[Work to be completed]: Write out again, exactly, the lines of the listing below from the first one through the one that contains "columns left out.", and no other lines.

[Collected data]:
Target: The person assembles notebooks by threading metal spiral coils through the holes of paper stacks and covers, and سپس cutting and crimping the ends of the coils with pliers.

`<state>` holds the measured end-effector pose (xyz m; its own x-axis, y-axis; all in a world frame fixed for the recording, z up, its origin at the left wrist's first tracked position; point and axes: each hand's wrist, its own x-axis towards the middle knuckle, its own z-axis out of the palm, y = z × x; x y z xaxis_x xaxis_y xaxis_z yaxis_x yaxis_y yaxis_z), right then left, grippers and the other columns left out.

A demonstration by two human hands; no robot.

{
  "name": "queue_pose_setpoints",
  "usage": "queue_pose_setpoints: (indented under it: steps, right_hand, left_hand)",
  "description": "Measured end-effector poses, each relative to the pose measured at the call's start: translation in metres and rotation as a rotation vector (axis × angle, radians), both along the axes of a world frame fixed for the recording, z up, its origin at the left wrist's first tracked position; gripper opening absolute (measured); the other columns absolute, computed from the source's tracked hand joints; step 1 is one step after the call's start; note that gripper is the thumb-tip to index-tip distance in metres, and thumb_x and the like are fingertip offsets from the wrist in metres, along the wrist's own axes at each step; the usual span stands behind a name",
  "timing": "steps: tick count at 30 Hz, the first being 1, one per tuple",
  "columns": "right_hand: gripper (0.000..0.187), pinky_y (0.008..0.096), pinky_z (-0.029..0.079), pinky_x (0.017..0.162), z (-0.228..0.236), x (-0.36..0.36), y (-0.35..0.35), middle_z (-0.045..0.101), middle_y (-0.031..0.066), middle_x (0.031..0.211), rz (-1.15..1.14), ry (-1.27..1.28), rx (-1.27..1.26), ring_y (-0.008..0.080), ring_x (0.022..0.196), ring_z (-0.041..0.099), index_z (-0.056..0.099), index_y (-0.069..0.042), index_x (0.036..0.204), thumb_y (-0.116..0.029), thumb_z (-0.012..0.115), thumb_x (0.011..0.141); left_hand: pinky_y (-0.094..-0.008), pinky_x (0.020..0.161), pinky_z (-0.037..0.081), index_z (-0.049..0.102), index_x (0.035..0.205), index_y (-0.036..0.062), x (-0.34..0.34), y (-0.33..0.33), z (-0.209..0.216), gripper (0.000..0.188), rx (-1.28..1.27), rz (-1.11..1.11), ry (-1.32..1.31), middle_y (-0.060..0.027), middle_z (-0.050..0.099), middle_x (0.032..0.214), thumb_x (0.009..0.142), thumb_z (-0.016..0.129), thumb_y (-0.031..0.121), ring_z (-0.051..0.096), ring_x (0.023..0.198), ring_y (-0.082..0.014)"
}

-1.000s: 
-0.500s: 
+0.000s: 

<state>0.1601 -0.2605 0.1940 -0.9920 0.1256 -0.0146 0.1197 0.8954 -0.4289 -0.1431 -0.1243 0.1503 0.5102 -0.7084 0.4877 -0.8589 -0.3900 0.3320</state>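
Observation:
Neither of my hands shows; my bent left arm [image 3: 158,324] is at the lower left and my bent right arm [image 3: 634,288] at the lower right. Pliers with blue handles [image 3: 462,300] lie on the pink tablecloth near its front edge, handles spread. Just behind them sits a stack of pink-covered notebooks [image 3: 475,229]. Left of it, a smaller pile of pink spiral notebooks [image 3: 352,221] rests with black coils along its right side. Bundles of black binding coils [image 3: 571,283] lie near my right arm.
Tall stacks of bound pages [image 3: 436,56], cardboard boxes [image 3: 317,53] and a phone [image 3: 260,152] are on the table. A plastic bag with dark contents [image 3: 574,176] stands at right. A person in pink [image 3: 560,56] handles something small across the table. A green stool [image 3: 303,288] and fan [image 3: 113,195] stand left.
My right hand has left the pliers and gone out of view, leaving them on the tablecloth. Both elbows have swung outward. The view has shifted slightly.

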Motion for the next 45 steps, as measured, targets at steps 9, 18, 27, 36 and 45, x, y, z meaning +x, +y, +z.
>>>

[Answer to the problem]:
Target: The person assembles notebooks by threading metal spiral coils through the holes of paper stacks and covers, and سپس cutting and crimping the ends of the coils with pliers.

`<state>` holds the measured end-effector pose (xyz m; its own x-axis, y-axis; all in a world frame fixed for the recording, z up, its origin at the left wrist's first tracked position; point and axes: each hand's wrist, its own x-axis towards the middle knuckle, its own z-axis out of the palm, y = z × x; x y z xaxis_x xaxis_y xaxis_z yaxis_x yaxis_y yaxis_z), right then left, grippers and the other columns left out.

Work on this exercise is now complete.